The World Bank has proposed adjustments to Kenya’s health financing model, among them a review of removing user fees in hospitals.
The lender says in a new document that while the financing model is meant to reduce out-of-pocket expenditure for most Kenyans, it is not being met by equivalent compensation from the exchequer.
The report produced by a team from the World Bank’s Health, Nutrition and Population Global Practice, dubbed the Kenya Public Expenditure Review for the Health Sector for 2014 to 2020 financial years, provides a glimpse of how investments in the sector should be made for the future.
The report revealed that public expenditure review across all areas analysed shows the government has prioritised specialised care, citing conditional grants that have increasingly financed medical equipment for specialised services; and an increasing share of drugs spent at national referral hospitals – while there is a dire need of inputs at lower-level facilities.
“If the government is to make progress on UHC in a sustainable way and maximise the return on investments from public spending, it needs to prioritise investments in primary healthcare moving forward,” the report says
The World Bank says despite the government’s efforts on financial protection, out-of-pocket expenditures continue to make up a significant proportion of the total health spending and drive about a million individuals into poverty each year.
It notes that households from disadvantaged socio-economic backgrounds, with the presence of the elderly and with people battling chronic conditions, are more likely to suffer from impoverishing expenditure.

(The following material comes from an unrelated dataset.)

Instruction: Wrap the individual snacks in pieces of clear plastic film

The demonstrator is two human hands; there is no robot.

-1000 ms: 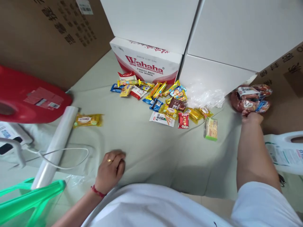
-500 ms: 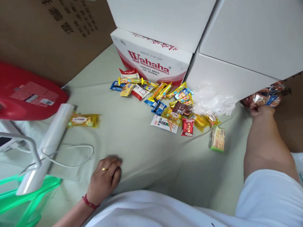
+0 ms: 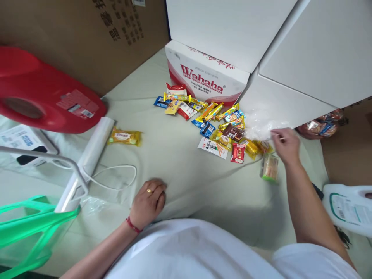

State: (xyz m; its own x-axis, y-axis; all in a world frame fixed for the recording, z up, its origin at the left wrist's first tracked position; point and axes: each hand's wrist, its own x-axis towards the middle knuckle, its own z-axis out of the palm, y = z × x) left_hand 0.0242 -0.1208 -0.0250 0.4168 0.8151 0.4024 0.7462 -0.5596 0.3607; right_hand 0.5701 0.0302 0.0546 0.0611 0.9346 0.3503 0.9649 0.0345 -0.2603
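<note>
My left hand [image 3: 148,202] rests on the pale sheet [image 3: 174,166] with its fingers curled under; it wears a ring and a red bracelet, and nothing shows in it. At the right side of the snack pile, my right hand [image 3: 287,146] is slightly blurred, thumb and fingers drawn together at the edge of a clear plastic bag [image 3: 257,122]. Just below lies a wafer pack [image 3: 269,167] with a green edge. To its left are a red packet [image 3: 238,152], a brown cocoa packet [image 3: 232,132], a white snack packet [image 3: 212,147] and several yellow and blue ones.
Behind the snacks stand a Wahaha carton [image 3: 203,79] and white boxes [image 3: 215,27]. A red jug [image 3: 49,93], a plastic film roll [image 3: 87,162], a yellow packet [image 3: 124,137] and a green-handled bag [image 3: 37,228] lie left. Bread packs [image 3: 318,126] and a white jug [image 3: 348,205] are right.
My right hand has left the bread packs at the far right and come left and nearer, to the plastic bag. The view has shifted; my left hand stays on the sheet.
</note>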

Even though the government removed user fees for public facilities in 2013 as one of the ways to reduce out-of-pocket expenditures, the World Bank notes there is a mismatch as public hospitals still operate under the cost-sharing policy.

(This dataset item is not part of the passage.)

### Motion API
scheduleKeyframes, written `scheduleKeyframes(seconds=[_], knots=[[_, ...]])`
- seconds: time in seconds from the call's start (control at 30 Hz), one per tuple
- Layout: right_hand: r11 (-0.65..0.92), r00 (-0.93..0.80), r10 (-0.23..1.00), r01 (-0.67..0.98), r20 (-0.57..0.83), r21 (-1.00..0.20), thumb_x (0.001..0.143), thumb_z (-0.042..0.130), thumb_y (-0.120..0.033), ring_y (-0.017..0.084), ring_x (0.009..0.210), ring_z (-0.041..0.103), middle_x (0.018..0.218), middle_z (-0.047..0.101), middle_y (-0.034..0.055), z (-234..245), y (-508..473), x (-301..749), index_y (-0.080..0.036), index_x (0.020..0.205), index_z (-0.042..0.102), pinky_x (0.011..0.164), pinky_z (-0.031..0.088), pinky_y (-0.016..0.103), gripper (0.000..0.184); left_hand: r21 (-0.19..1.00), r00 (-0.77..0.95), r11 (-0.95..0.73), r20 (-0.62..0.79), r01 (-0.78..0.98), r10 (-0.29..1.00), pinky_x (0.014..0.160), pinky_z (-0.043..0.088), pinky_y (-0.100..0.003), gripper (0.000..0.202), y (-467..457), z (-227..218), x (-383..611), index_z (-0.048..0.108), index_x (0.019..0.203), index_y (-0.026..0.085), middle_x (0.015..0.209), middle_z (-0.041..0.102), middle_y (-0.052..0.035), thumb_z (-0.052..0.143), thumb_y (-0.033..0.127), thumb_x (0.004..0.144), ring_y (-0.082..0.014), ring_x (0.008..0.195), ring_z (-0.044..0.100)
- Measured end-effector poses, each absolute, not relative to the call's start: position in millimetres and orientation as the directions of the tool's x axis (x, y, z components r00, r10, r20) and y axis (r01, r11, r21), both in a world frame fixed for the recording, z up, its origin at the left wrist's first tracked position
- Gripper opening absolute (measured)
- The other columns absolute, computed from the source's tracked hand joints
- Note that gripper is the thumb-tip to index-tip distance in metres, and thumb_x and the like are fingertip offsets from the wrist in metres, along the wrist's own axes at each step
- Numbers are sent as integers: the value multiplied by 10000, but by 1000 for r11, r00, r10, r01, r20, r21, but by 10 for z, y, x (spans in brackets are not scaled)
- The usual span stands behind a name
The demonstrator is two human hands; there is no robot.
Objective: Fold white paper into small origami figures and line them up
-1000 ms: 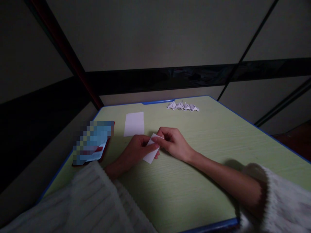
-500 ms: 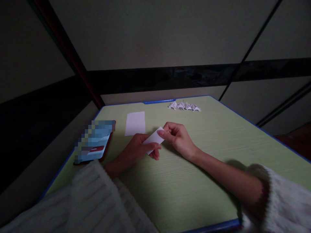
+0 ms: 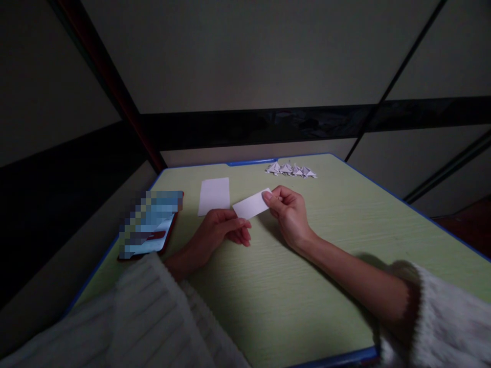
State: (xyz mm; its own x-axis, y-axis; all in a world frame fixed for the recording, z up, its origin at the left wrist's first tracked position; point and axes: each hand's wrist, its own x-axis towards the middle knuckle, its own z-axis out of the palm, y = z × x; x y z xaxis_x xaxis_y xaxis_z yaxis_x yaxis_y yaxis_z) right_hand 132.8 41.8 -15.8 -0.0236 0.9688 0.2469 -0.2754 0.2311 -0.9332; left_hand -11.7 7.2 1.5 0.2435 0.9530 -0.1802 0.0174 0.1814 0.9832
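Note:
A small white paper slip point(image 3: 251, 206) is held just above a pale green table point(image 3: 307, 266). My right hand point(image 3: 290, 213) pinches its right end between thumb and fingers. My left hand point(image 3: 219, 235) rests on the table just below the slip's left end, fingers curled; whether its fingertips touch the paper I cannot tell. A second white slip point(image 3: 214, 196) lies flat on the table beyond my left hand. A row of several small folded white paper pieces point(image 3: 291, 169) sits near the far edge.
A phone in a red case point(image 3: 150, 225) lies at the table's left edge, its screen lit. The table has a blue rim point(image 3: 251, 162). Dark beams and pale wall panels stand behind it. White knitted sleeves cover both my forearms.
My right hand has lifted the slip up and to the right, turning it from steep to nearly level. My left hand stayed low and the paper slid out of its fingers.

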Motion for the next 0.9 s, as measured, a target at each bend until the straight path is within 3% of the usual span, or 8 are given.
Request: scheduleKeyframes(seconds=[0.17, 0.27, 0.4, 0.53, 0.73, 0.9], knots=[[165, 92, 986, -387, 139, -907, 655, 564, -246, 29, 365, 192, 411, 249, -84, -123, 528, 1417, -167, 481, 355, 371, 112, 204, 284, 985, 226, 162, -144, -62, 963, 452, 424, -176, 115, 91, -13, -142, 583, 600, 114, 485, 605, 11, 533, 197, 663, -86, 436, 562], [184, 121, 981, -368, 149, -912, 660, 563, -251, 26, 352, 200, 397, 270, -85, -123, 553, 1437, -168, 486, 358, 360, 115, 198, 281, 984, 196, 136, -113, -112, 974, 451, 435, -179, 137, 103, -31, -156, 583, 641, 115, 528, 611, 13, 540, 242, 670, -87, 448, 569], [177, -37, 981, -247, 191, -953, 638, 594, -308, 24, 338, 247, 370, 340, -81, -131, 472, 1367, -159, 498, 404, 343, 145, 181, 279, 986, 214, 144, -124, -83, 969, 423, 430, -177, 217, 108, -48, -149, 582, 639, 111, 554, 621, 2, 550, 323, 668, -89, 432, 570], [125, -120, 981, -202, 152, -971, 614, 612, -338, 16, 297, 272, 343, 383, -85, -105, 389, 1313, -155, 495, 408, 307, 162, 161, 299, 989, 210, 146, -148, 23, 966, 424, 424, -179, 204, 96, -50, -122, 569, 552, 107, 451, 597, 3, 568, 283, 657, -89, 399, 554], [12, -347, 936, -135, 59, -991, 614, 604, -355, 21, 247, 326, 318, 433, -61, -105, 324, 1268, -126, 460, 474, 271, 208, 155, 305, 996, 181, 83, -89, 43, 979, 414, 402, -181, 188, 71, -23, -100, 567, 538, 115, 442, 586, 16, 539, 241, 675, -82, 387, 533], [8, -342, 938, -138, 55, -990, 623, 595, -348, 20, 248, 305, 333, 427, -60, -118, 290, 1230, -117, 484, 507, 261, 175, 164, 284, 995, 175, 47, -63, 89, 983, 404, 385, -184, 181, 55, -4, -89, 555, 539, 126, 433, 575, 23, 524, 227, 685, -78, 380, 513]])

This also applies to Linda Mama – a free maternity programme – now being managed under National Hospital Insurance Fund (NHIF).

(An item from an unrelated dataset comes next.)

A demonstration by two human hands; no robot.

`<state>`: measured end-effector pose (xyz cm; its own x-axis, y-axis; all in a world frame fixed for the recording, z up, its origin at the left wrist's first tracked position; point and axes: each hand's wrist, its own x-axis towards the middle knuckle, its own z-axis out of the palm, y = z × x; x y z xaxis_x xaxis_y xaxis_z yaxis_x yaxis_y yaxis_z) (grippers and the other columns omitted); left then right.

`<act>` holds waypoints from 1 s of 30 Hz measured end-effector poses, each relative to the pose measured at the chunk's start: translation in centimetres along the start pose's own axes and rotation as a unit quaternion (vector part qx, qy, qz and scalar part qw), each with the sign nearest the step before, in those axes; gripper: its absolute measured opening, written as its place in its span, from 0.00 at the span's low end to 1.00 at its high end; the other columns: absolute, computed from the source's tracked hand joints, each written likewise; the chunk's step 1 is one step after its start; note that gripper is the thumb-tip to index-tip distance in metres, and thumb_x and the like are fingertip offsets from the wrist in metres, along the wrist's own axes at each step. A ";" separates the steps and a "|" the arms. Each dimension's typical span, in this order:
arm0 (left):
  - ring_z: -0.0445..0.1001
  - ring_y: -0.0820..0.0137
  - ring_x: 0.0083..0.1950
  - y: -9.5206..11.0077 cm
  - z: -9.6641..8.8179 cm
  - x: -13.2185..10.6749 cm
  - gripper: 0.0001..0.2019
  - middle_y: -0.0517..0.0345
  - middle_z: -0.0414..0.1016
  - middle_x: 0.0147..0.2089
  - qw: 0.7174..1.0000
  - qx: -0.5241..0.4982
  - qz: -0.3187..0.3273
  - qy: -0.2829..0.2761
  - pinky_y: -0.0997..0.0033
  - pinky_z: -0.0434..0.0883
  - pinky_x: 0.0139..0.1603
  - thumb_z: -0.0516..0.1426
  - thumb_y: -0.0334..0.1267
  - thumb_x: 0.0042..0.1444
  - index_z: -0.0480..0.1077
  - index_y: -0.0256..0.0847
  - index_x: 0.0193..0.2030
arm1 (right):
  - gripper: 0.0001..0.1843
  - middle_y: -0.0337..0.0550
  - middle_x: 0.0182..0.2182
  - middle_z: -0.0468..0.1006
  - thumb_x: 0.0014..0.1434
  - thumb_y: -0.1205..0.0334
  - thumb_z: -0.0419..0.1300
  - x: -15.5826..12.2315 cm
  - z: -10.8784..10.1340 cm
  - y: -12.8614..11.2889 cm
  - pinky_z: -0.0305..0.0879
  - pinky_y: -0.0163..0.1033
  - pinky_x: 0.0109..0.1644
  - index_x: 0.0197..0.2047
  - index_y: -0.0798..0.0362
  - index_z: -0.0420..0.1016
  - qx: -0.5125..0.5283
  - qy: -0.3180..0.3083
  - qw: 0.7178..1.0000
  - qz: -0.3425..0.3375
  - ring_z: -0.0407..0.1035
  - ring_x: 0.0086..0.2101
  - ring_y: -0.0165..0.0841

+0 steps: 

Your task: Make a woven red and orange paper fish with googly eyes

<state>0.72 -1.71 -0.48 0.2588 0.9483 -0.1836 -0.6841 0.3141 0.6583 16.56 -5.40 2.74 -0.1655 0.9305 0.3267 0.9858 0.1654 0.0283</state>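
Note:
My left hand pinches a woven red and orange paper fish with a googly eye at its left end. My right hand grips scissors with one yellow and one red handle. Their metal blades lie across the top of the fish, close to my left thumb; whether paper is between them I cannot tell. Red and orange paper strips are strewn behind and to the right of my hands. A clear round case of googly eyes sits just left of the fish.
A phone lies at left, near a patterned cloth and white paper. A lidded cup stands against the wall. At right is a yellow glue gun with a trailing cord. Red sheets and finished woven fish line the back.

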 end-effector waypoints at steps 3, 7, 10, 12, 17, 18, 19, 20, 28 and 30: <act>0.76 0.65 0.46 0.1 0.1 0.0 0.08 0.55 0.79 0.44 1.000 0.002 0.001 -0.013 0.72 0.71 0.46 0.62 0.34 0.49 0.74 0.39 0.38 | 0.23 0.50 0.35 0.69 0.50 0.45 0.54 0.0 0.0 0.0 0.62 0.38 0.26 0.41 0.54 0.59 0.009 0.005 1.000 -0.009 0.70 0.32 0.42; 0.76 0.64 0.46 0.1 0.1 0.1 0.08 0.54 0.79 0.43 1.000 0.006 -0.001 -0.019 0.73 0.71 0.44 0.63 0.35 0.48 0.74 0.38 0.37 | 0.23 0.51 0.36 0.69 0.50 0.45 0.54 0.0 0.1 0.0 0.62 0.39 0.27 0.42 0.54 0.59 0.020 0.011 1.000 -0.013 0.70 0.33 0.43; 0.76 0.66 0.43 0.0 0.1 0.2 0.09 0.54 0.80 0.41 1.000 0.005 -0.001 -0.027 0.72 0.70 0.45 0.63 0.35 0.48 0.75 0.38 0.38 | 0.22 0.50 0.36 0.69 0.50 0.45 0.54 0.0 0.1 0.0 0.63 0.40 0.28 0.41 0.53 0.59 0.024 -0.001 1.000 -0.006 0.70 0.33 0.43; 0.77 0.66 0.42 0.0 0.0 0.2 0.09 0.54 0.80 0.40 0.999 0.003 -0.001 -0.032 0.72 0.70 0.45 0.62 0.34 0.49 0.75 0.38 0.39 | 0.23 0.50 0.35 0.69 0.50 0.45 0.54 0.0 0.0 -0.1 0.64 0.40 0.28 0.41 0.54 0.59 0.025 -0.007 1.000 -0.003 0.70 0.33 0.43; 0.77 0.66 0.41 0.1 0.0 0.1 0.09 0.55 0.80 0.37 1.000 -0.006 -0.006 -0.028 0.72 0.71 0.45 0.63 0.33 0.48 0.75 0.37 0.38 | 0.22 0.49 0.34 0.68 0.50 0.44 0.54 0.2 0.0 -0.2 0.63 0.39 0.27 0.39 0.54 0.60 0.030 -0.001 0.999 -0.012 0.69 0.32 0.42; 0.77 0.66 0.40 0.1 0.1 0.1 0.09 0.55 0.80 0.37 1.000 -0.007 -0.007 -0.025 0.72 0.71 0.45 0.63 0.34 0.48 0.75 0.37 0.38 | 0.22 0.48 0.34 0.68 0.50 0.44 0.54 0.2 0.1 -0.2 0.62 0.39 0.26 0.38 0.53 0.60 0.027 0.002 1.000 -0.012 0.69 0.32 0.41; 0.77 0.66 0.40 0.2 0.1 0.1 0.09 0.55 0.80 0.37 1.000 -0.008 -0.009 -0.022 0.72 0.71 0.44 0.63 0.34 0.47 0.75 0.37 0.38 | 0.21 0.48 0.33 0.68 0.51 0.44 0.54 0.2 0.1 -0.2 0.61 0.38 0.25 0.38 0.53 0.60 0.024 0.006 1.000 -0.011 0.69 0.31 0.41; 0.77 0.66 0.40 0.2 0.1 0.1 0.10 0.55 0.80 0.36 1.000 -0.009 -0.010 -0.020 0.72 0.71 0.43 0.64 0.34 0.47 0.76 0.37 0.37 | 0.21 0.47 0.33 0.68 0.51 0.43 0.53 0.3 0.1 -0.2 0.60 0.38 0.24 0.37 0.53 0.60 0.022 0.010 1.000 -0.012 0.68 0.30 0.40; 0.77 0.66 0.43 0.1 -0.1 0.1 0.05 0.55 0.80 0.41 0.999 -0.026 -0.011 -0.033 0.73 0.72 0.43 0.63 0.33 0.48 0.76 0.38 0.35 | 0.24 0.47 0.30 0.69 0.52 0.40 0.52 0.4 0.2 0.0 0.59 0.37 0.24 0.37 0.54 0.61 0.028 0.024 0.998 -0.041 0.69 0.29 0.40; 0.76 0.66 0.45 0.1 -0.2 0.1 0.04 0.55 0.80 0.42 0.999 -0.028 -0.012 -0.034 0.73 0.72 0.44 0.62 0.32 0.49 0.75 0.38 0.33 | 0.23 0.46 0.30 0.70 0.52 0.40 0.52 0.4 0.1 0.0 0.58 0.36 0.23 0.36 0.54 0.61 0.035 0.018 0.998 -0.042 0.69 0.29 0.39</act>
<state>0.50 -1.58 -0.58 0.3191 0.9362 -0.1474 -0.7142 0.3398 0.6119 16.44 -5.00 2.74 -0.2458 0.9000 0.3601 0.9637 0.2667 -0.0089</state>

All levels of private healthcare facilities are also still paid for through out-of-pocket payments.
“To further reduce out-of-pocket expenditures in Kenya, it is critical to address the role of the private sector, such as through the inclusion of more health facilities under the National Hospital Insurance Fund arrangement and coverage of pharmaceuticals,” the World Bank advises.
Moreover, compensation for the removal of user fees is deemed inadequate as the allocation is not being adjusted for the increasing number of health facilities and inflation.
“Evidence has shown that public health facilities are struggling to cover operating expenses because the reimbursed funds are often swept to the County Revenue Fund as County-Own-Source-Revenue and, therefore, do not reach health facilities,” it adds.
The authors, however, say the public expenditure review provides positive evidence about Kenya’s overall healthcare system and health financing performance and progress over time.
“To achieve upper middle-income country aspirations, Kenya will need to remain ahead of the curve by continuing to make progress on UHC — especially in light of the demographic and epidemiological changes — and addressing critical gaps, with a focus on improving inefficiencies,” the report says.
As one of the recommendations, the World Bank says the government should manage the long-term gradual shift from supply-side financing to demand-side financing to ensure the health system is ready to provide quality services to its citizens.
It says making this transition requires ensuring that supply-side issues are addressed and people have access to care.